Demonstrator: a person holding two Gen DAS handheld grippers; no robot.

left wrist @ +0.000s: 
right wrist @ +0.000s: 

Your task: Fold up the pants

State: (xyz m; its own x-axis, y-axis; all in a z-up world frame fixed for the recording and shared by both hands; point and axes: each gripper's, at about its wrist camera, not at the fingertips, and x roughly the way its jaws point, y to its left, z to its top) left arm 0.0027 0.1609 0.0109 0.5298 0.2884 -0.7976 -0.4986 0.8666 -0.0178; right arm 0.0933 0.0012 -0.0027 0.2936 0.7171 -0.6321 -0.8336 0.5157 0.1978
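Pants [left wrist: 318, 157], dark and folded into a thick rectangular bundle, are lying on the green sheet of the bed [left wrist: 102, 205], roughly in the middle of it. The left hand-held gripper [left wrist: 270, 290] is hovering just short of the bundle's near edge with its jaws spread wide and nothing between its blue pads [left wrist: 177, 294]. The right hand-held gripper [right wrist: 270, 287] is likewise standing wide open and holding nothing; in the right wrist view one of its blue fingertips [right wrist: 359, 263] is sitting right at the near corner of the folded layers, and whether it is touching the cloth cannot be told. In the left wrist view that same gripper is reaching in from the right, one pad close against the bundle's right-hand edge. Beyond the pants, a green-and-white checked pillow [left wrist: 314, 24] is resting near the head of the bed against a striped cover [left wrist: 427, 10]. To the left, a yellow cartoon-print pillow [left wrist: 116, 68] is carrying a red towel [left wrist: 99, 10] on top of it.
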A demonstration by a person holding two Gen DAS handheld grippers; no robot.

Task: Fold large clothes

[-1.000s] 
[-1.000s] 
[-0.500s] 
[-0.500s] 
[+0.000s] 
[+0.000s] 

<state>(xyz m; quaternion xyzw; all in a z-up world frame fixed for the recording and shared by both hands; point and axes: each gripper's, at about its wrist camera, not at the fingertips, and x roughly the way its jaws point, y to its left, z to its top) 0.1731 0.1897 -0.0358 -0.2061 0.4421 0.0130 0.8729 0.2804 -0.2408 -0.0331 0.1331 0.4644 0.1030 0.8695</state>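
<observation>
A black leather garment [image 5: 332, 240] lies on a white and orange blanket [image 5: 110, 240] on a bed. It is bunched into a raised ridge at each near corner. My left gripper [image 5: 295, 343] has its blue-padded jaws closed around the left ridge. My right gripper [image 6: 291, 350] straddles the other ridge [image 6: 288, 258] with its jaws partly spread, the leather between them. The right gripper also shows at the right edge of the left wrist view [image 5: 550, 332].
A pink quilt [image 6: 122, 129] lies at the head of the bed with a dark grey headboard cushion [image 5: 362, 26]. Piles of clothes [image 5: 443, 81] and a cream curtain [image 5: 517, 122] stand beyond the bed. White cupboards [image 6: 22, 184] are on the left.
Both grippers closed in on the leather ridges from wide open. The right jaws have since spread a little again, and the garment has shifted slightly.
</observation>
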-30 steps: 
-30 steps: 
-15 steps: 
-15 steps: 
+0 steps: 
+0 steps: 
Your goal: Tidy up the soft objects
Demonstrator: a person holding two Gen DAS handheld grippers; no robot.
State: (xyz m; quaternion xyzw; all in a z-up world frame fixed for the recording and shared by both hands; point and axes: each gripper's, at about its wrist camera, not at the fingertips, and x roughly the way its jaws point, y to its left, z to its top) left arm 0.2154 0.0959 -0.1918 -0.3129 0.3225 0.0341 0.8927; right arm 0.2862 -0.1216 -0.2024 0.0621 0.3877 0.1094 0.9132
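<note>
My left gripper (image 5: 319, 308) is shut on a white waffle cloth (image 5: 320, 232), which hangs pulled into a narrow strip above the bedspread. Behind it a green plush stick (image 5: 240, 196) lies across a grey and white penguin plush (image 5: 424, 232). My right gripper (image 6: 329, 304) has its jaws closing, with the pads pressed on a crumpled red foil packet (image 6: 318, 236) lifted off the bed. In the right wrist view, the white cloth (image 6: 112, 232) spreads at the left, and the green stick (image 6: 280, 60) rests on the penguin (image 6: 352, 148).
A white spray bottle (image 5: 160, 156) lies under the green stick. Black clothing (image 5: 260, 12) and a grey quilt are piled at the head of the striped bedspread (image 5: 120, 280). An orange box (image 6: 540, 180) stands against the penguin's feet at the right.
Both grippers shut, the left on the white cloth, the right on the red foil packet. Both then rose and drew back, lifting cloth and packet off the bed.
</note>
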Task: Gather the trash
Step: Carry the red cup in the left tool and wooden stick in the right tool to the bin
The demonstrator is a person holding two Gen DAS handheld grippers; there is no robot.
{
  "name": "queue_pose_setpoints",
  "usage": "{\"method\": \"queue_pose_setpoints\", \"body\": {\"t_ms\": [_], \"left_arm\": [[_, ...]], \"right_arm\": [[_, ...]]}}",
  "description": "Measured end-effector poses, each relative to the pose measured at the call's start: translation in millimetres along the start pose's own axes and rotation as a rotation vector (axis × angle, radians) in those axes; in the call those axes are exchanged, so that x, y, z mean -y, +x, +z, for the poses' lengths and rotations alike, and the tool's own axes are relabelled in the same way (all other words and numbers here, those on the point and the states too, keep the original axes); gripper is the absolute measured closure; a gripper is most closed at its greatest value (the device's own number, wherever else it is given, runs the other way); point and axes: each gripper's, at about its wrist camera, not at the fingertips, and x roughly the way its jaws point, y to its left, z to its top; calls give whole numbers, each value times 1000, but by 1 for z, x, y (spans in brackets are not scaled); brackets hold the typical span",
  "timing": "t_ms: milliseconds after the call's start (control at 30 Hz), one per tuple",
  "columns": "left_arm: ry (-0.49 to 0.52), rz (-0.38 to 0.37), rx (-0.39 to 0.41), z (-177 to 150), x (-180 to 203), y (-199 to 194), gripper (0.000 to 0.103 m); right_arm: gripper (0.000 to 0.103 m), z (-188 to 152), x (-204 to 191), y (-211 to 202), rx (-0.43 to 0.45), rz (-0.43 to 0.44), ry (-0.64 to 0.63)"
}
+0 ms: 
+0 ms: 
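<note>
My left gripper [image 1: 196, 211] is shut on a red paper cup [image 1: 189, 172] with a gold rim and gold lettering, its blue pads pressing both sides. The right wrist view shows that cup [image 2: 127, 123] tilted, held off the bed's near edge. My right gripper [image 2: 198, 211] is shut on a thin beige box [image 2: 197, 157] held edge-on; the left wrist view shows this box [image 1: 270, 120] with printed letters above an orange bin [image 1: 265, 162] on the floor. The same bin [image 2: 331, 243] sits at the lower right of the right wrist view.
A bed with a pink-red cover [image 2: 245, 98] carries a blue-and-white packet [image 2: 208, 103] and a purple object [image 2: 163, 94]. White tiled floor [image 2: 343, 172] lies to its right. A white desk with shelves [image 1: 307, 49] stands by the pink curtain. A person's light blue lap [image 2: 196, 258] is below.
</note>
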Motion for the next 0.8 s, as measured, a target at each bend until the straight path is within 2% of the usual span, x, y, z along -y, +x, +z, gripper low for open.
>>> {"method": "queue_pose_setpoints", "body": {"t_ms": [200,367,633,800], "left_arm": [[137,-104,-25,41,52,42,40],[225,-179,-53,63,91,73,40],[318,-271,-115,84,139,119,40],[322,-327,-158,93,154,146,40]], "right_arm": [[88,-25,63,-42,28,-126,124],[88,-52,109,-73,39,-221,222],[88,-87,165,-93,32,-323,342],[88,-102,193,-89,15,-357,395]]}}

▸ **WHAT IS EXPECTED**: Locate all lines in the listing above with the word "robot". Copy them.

▸ **ANSWER FOR THIS EXERCISE**:
Demonstrator: a person holding two Gen DAS handheld grippers; no robot.
A demonstration by a person holding two Gen DAS handheld grippers; no robot.
Demonstrator: a person holding two Gen DAS handheld grippers; no robot.
The demonstrator is a person holding two Gen DAS handheld grippers; there is no robot.

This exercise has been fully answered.